He says, I don’t want you to be discouraged. I want to tell you what the gospel says to Christians. What it says, particularly to you Christians there in Ephesus, he says. Now, we think of the gospel as for nonbelievers, right? I mean, a person has to embrace the good news of Jesus Christ, the gospel of Jesus Christ as Savior and Lord in order to enter the family of God.

Absolutely. We proclaim the gospel, but the gospel also speaks to those that are a part of the family of God. And this passage is a reminder that the gospel has a message for believers, particularly So I’d like to look at three things here, more time we’ll spend on the first two. Three things he reminds them of about the gospel that speak to their lives.

Number one, he reminds them that they are recipients of God’s plan of grace. He says this in verses one through nine, and he tells them it’s a plan that only God could see coming. In verses one through six, he keeps using this word. It is a mystery. Matter of fact, in these first few verses, in this section, he mentions the word mystery four times.

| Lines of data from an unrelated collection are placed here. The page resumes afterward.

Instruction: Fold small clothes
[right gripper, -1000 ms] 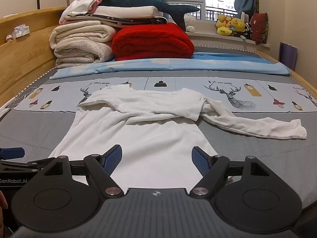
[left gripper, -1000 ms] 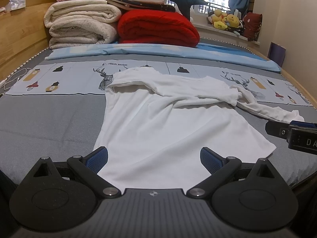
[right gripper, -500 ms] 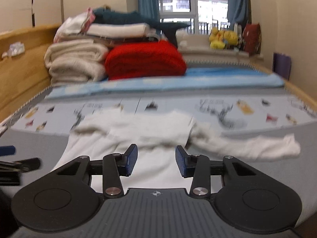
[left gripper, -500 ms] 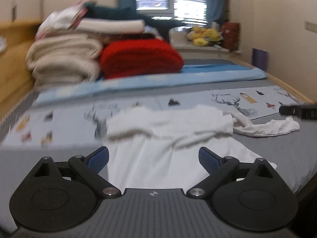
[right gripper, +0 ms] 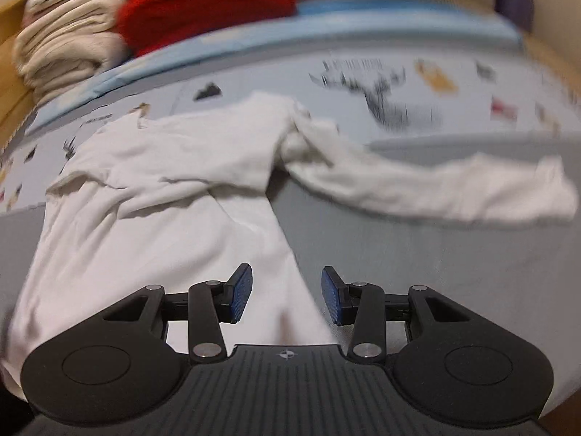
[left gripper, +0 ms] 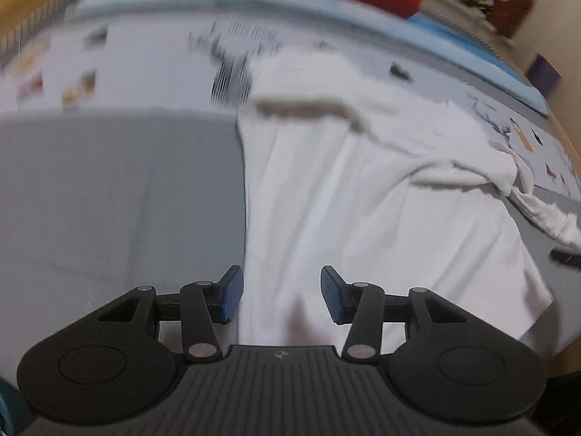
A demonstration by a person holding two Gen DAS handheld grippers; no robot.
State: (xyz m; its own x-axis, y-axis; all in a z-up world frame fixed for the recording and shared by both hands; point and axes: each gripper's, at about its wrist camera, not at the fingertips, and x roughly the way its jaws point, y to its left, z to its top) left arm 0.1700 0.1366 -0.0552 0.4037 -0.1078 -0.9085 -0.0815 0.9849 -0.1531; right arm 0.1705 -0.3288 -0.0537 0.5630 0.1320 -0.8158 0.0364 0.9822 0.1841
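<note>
— Where is the shirt?
— A white long-sleeved shirt point(left gripper: 363, 196) lies flat on the grey bed cover point(left gripper: 120, 196), its hem toward the near edge and its collar toward the far side. One sleeve is folded across the chest; the other sleeve point(right gripper: 435, 185) stretches out to the right over the grey cover.

— And the left gripper?
— The left gripper point(left gripper: 281, 299) hangs over the shirt's near left edge, pointing steeply down. Its jaws have just been closing and now stand about half apart. The left blue pad sits above the side seam, the right pad over the white cloth. Nothing is pinched between them as far as this view shows.

— The right one?
— The right gripper point(right gripper: 287, 298) hangs above the shirt's near right edge, jaws partway apart, with the seam running between the pads. The pads do not press on the cloth.

— What's behind?
— It's blurred, but a red blanket point(right gripper: 207, 3) and cream folded blankets point(right gripper: 69, 43) are stacked at the far end, beyond a printed sheet point(right gripper: 417, 87) with deer drawings.
</note>
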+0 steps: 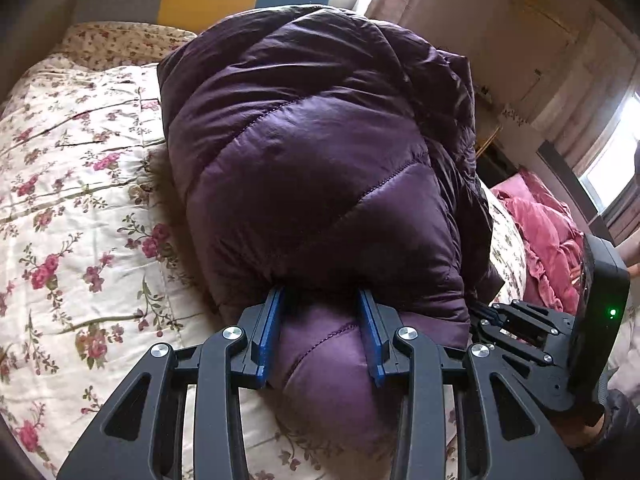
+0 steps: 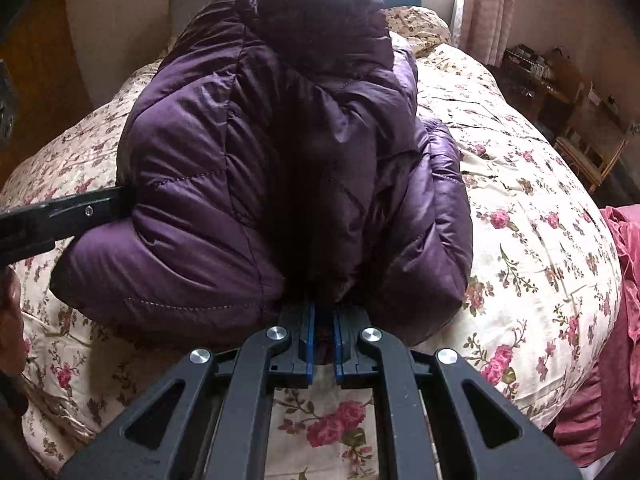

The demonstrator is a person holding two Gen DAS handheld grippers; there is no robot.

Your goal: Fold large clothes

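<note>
The purple puffer jacket [image 1: 320, 152] lies bundled on the flowered bedspread [image 1: 72, 200], folded over itself so its sleeves and front are buried and hard to sort out. The left gripper [image 1: 322, 300] has a fat roll of the jacket's near edge wedged between its blue fingers [image 1: 269, 328], whose tips vanish under the padding. The right gripper [image 2: 322, 312] is pinched nearly closed on a thin fold at the jacket's hem; its tips are hidden in dark shadow. A pink blanket [image 2: 624, 280] is cut off at the frame's edge.
</note>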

There’s no other passage in the New Testament that is even close to the density of emphasis on mystery. Now, when we think of a mystery. We think of something that it is our job to discover. You know, we spend our time trying to figure out whodunit. We expect at the other end to say, yes, I should have been able to put that together if we didn’t put it together.

My wife and I love mysteries, and we do that like you do. We try to figure out who did the crime. We’re disappointed if we don’t get it right, or we get mad at the story writer if the clues were misleading. And well, nobody could have figured that out. But we’ve also learned with some of our mystery writers that we know we’ve begun to to to get a read on them.

And we know that they’re going to deliberately choose the most obscure, unexpected person to be the perpetrator of the crime, the murder, or whatever it is. So we are on to them. So now we guess who? It must be that person because that’s the last person we would think of. So even that we expect to be able to figure out the mystery.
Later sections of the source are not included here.